The Bontoc social structure used to be centered around village wards containing about 14 to 50 homes. Traditionally, young men and women lived in dormitories and ate meals with their families. This gradually changed with the advent of Christianity. Bontocs have three different indigenous housing structures: the residence place of the family (katyufong), the dormitories for females (olog), and the dormitories for males (ato/ator). Different structures are mostly associated with agricultural needs, such as rice granaries (akhamang) and pigpens (khongo). Traditionally, all structures have inatep, cogon grass roofs. Bontoc houses also have numerous utensils, tools, and weapons: like cooking tools; agricultural tools like bolos, trowels, and plows, bamboo or rattan fish traps.
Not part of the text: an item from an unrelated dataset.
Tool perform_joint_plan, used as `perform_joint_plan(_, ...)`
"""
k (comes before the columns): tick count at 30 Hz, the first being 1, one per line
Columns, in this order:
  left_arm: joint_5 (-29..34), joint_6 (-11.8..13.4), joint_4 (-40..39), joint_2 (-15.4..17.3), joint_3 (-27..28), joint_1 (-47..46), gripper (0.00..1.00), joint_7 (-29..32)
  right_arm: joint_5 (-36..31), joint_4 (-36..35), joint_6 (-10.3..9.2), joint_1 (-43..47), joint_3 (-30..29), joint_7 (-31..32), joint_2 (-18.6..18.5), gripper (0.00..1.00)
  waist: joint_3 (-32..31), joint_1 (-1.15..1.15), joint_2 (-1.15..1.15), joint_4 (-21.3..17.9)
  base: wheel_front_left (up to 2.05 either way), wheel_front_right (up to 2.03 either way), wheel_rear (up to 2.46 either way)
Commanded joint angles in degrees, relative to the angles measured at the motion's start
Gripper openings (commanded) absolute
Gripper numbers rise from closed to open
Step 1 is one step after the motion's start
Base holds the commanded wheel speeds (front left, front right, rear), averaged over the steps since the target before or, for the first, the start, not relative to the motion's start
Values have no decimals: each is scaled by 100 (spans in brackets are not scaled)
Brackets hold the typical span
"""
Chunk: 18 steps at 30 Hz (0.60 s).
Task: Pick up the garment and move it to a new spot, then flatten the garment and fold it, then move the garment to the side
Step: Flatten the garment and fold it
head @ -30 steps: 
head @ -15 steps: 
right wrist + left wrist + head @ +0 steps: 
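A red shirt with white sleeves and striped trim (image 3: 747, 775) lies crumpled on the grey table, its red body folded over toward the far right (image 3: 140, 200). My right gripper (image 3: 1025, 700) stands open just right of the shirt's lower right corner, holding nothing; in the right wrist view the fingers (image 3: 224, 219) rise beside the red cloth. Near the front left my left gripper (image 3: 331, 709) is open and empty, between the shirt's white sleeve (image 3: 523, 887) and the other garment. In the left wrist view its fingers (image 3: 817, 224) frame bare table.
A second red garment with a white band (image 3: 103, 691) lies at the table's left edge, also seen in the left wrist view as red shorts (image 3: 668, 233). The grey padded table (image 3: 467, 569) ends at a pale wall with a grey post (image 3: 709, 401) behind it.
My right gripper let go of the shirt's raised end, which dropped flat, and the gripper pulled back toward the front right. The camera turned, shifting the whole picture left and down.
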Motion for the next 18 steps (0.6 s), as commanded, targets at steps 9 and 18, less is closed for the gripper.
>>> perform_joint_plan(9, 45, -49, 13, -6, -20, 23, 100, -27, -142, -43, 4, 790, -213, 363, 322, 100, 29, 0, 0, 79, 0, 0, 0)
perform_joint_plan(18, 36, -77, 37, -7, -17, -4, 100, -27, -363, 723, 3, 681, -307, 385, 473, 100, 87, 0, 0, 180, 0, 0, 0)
The Bontoc take pride in their kinship ties and oneness as a group (sinpangili) based on affiliations, history together against intruders, and community rituals for agriculture and matters which affect the entire province, like natural disasters. Kinship groups have two main functions: controlling property and regulating marriage. However, they are also important for the mutual cooperation of the group's members.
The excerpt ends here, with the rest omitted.